(Dataset records begins)

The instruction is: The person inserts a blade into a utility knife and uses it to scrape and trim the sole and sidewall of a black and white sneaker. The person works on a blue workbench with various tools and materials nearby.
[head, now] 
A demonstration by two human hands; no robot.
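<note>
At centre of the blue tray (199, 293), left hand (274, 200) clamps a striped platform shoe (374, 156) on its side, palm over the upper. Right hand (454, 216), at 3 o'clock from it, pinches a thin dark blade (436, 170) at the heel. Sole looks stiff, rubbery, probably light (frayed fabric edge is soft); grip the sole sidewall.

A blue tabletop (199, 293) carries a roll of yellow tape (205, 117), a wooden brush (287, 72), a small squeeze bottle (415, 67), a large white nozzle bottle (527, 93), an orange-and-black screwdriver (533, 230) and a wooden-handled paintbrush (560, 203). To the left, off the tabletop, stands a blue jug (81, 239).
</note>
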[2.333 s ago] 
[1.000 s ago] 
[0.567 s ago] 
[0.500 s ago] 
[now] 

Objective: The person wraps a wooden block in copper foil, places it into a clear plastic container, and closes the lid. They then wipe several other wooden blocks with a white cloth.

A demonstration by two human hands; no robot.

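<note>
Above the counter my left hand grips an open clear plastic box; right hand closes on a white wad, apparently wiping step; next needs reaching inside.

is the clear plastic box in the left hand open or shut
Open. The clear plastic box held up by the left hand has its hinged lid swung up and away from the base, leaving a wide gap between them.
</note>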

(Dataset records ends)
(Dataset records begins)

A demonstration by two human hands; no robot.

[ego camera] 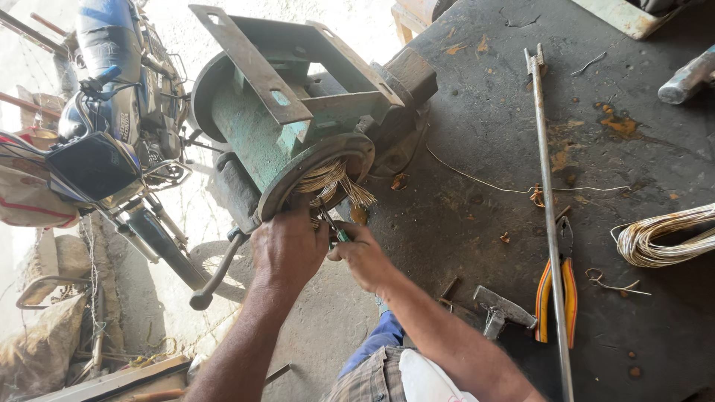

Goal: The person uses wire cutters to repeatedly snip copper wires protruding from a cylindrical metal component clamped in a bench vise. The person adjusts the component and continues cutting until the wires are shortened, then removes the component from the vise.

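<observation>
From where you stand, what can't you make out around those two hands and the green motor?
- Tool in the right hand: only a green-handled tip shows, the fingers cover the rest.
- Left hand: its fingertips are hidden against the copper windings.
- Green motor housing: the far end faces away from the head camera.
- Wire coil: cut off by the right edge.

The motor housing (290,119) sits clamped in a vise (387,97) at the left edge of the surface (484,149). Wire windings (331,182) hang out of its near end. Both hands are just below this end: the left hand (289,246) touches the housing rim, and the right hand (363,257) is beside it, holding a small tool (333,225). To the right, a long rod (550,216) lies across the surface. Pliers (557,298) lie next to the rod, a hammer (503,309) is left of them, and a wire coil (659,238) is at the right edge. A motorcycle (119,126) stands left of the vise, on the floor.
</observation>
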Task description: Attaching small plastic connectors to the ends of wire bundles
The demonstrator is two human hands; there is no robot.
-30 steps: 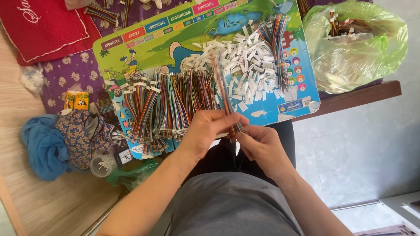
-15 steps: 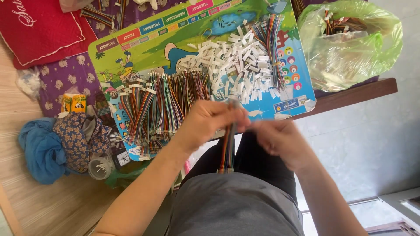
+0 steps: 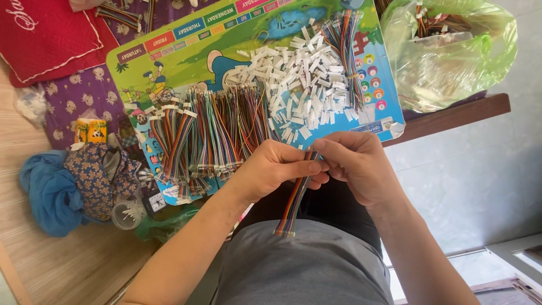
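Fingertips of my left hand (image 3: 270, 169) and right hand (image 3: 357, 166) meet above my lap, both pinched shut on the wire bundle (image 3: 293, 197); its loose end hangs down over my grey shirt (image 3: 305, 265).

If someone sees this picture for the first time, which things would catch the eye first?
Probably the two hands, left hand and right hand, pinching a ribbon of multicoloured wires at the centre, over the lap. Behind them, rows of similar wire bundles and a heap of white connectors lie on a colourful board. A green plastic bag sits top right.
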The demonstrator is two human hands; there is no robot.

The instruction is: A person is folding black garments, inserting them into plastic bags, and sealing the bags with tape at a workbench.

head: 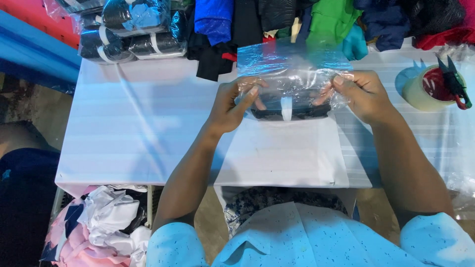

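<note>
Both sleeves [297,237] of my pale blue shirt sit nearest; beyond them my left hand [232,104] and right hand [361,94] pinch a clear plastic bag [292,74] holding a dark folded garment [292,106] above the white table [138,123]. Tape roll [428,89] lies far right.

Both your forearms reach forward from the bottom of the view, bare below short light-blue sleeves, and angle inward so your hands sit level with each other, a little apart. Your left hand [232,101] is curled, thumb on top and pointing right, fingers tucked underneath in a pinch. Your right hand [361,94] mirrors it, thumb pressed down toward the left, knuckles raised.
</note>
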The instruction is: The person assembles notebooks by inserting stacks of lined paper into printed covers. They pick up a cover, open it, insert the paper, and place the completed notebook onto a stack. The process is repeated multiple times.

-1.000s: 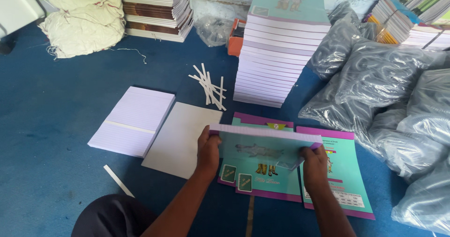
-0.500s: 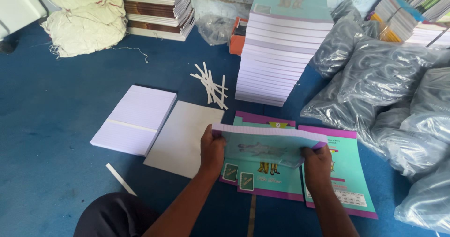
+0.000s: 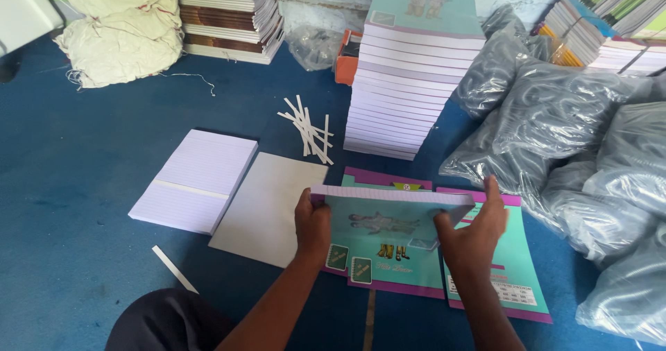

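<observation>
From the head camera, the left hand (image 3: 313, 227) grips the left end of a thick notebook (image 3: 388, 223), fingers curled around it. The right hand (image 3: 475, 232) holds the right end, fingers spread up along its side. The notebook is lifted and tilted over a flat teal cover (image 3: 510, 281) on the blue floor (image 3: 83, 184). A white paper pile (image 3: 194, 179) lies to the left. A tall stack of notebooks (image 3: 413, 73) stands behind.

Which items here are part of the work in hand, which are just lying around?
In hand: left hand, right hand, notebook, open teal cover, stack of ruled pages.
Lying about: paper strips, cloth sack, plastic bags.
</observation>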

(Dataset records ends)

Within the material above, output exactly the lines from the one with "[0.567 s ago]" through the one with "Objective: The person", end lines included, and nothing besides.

[0.567 s ago] 
[0.500 s ago] 
[now] 

Objective: The person wraps a wooden block in copper foil, places it into a clear plastic container, and closes the lid. They then wipe several other wooden blocks with a white cloth.

That completes the answer to the exercise.